The purpose of CARE’s advocacy work is to influence U.S. Government policymakers and the American public to adopt and fully implement policies that support the efforts of poor and marginalized people in the developing world to realize their rights and improve their lives.
Definition of Problem
Every spring, CARE hosts its annual National Conference and International Women’s Day Celebration (NCC). This two-day event convenes CARE advocates and supporters from around the country to learn about vital international development issues before heading to Capitol Hill to call on lawmakers to deliver lasting change to girls, women and communities around the world. Each year, the 200-300 participating advocates discuss two or three issues with lawmakers. Yet follow-up from the conference is often a challenge, as is measuring the impact of the conference and advocacy asks with lawmakers. Moreover, CARE is one of dozens of organizations that conduct such conferences and lobby days on Capitol Hill each year.
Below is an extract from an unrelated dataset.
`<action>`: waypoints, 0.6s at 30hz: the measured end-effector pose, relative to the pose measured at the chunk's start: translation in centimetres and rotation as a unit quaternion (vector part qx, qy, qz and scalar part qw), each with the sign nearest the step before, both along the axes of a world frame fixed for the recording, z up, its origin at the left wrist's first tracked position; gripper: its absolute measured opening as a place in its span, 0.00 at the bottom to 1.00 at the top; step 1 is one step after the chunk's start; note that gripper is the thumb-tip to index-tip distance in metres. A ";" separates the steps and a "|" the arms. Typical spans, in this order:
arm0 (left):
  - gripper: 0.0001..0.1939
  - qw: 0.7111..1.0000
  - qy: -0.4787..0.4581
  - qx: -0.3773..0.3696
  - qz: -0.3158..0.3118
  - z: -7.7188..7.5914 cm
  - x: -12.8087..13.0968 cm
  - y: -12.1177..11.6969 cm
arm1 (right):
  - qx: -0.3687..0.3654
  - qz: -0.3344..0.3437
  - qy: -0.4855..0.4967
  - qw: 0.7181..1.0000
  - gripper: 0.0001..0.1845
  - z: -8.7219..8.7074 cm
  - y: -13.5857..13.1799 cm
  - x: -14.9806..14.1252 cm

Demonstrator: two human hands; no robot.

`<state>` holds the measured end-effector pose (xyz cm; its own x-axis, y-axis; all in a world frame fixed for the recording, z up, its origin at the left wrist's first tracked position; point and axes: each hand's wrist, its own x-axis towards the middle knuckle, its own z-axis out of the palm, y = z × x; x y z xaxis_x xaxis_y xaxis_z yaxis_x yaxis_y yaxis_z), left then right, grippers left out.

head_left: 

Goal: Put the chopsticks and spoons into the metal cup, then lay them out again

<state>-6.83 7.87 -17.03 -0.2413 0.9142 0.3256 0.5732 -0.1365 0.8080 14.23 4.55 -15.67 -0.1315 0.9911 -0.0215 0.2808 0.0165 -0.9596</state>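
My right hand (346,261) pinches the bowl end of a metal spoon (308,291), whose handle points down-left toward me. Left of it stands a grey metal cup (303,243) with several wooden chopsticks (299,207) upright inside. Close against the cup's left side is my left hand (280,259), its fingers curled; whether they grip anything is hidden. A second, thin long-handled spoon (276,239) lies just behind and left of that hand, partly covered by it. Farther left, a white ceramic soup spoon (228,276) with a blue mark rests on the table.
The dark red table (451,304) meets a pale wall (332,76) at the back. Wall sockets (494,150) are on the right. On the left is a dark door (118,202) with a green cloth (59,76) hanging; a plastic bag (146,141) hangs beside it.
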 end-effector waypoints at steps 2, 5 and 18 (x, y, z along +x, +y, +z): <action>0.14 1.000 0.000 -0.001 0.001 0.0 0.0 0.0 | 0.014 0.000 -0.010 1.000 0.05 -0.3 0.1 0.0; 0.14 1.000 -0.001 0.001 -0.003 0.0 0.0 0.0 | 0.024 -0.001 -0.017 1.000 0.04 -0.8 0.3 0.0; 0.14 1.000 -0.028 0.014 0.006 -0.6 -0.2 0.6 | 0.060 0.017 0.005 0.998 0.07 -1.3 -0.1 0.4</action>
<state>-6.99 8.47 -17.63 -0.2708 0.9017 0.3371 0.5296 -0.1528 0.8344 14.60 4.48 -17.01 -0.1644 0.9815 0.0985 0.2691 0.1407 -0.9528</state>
CARE would like to compare our NCC with conferences and lobby days convened by similar organizations, particularly in relation to best practices, effective messaging, measuring impact and opportunities for follow-up.
Initial Steps and Options
Working with a Development Advisory Team, CARE would like to examine how other organizations engage advocates and supporters around advocacy conferences and lobby days. In particular:
- What are the best practices for engaging advocates at a conference and lobby day? (compare & contrast CARE’s NCC with other major conference & lobby days)
- What makes advocates sign up for the NCC, and travel to D.C. on their own dime and time to participate? (Conduct a survey or focus group with advocates who registered for/participated in the 2014 NCC on why they signed up, what went well and could be improved upon, etc).
- What are effective messaging strategies, particularly on the importance of U.S investments overseas and travel to see U.S. investments firsthand?
- How can we cut through the noise in reaching policymakers (particularly given the amount of Lobby Days)? How can CARE stand out and be more effective in its conference?
- How can we measure the effectiveness and impact of the NCC? How do other organizations measure the effectiveness and impact of their conferences and lobby days?
- How can we continue the momentum of the NCC, particularly with advocates and supporters? What are effective methods of follow-up with advocates, and with legislators? Again, conducting a review of the methods/processes of similar organizations.
Definition of Success
A systematic report with recommendations, addressing the questions listed above, that helps us increase the impact of our advocacy conference and lobby days on behalf of women.